Nel caso dell’utente interno questo significa progettare tenendo conto dei suoi problemi, individuando con lui le funzionalità utili, e poi mantenere le promesse. La sfida è far riconoscere il valore in strumenti offerti, che deriva dalla loro utilità, dalla capacità di risolvere i problemi. Se gli utenti partecipano e utilizzano gli strumenti è perché riconoscono valore nell’applicazione; è anche cruciale collegare il valore alla passione degli utenti. Vi sono persone nelle aziende che hanno grandi competenze e affezione ai prodotti e la trasmettono agli altri e all’esterno.
Altrettanta affezione e competenza è rilevabile nei clienti veri e propri; anzi, spesso ne sanno di più della rete interna sulle caratteristiche del prodotto. Coinvolgerli in community, valorizzando l’ascolto e la capacità di intrattenere un dialogo con loro è un vero valore aggiunto. “Le banche – ad esempio Intesa San Paolo – sono molto attive nella creazione di servizi strutturati di ascolto del cliente; si usano brand community con i clienti finali che si informano e discutono di un prodotto” è l’osservazione di Sica. La creazione di comunità ha anche un forte impatto sul marketing e sulla reputazione dell’azienda, si possono ad esempio utilizzare meccanismi di endorsement e prediction marketing; tutto questo è ottenibile con strumenti di social monitoring.

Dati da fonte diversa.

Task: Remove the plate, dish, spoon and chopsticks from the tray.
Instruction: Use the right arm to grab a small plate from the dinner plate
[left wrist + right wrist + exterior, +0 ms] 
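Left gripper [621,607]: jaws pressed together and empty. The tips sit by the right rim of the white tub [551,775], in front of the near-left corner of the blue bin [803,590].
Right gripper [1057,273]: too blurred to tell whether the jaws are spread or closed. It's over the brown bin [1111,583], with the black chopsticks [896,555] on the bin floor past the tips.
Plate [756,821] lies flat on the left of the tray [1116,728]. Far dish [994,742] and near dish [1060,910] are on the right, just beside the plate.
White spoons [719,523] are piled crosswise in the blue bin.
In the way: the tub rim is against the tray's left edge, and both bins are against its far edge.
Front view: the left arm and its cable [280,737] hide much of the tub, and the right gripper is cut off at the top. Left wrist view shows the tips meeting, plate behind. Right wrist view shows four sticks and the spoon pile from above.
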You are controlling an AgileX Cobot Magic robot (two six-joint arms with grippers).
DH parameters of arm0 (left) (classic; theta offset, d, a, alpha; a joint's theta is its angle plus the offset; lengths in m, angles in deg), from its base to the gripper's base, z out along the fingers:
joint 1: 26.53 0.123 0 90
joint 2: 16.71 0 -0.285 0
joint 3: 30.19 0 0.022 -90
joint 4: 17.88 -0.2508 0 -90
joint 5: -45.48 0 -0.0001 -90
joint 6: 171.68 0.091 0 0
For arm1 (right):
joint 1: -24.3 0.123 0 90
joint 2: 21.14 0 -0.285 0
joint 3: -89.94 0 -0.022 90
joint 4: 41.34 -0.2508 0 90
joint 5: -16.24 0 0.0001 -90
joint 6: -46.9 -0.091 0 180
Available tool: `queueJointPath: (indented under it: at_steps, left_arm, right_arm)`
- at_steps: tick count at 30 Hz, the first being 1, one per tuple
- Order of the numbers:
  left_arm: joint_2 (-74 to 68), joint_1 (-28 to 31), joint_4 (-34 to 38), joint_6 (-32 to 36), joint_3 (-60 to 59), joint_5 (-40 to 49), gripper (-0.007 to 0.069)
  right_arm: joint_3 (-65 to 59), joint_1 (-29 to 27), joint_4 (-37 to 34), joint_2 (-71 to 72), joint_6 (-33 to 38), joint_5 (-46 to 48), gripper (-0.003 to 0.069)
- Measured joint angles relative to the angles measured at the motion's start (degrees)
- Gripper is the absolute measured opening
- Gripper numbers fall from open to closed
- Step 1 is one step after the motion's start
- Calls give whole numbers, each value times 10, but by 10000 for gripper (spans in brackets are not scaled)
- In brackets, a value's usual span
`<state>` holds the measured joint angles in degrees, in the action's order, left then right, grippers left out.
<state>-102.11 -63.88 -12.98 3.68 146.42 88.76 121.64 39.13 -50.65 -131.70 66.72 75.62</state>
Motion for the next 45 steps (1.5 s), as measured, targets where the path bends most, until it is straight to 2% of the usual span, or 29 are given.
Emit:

“L’utilizzo di strumenti SN&C, che sono una combinazione tra piattaforme e strumenti che hanno impatto sull’organizzazione aziendale, è più complesso”, avverte Sica. “In molti casi è persino possibile innescare effetti di disruptive innovation. Spigit è una piattaforma di “call for ideas”. Utilizza strumenti per spingere le persone a esprimere ed accogliere idee innovative. Vengono lanciati post per stimolare idee, poi si applicano tool per organizzare l’evoluzione delle idee gestendone lo sviluppo. È famoso il caso Wal-Mart che ha risparmiato 8 milioni di dollari accogliendo il suggerimento di un dipendente. Si trattava di spegnare di notte le luci accanto ai distributori automatici: semplice, ma efficace”.
Governance: tema delicato
Dunque, gli strumenti per attivare il cambiamento 2.0 in azienda ci sono. Quali sono i percorsi virtuosi per introdurli? “Partire con un pilota, orientato a ottenere risultati in tempi brevissimi, tre-quattro mesi per andare online con la beta, per conquistarsi la fiducia degli utenti. È fondamentale allearsi con i manager di linea perché sono quelli che “spingono” di più; il top management, anche se sponsorizza il progetto, ha timore di sbagliare e si rischia l’immobilismo” dice Sica.
“La governance è un tema delicato, si può lavorare nell’integrazione dell’attuale governance con informazioni derivanti dal mondo informale. Occorre però fare attenzione a non essere percepiti come destabilizzanti. Ripeto: partire con un pilota, dimostrare i risultati con numeri tangibili, quindi espandere. Vale il detto think big, start small, be fast. La velocità è cruciale: una volta i progetti si misuravano in anni/uomo, oggi in tre mesi l’applicazione deve funzionare” continua il fondatore di Openknowledge.
Parliamo comunque di un mondo che ha i suoi protagonisti nei venti-trentenni. Ne è la riprova che gli strumenti social per il top management non funzionano, ci sono progetti per top executive social ma puntano sulla compresenza, è un problema di sensibilità generazionale. Chiedo a Sica: quanto ha visto usare Twitter e FriendFeed nelle aziende? “Poco, pochissimo” mi risponde. “Vedo i miei collaboratori più giovani che per comunicare mi mandano messaggi sul messenger, poi su Skype, quindi su Linkedin. Per loro è naturale; sopra i 45 anni si usa la mail”.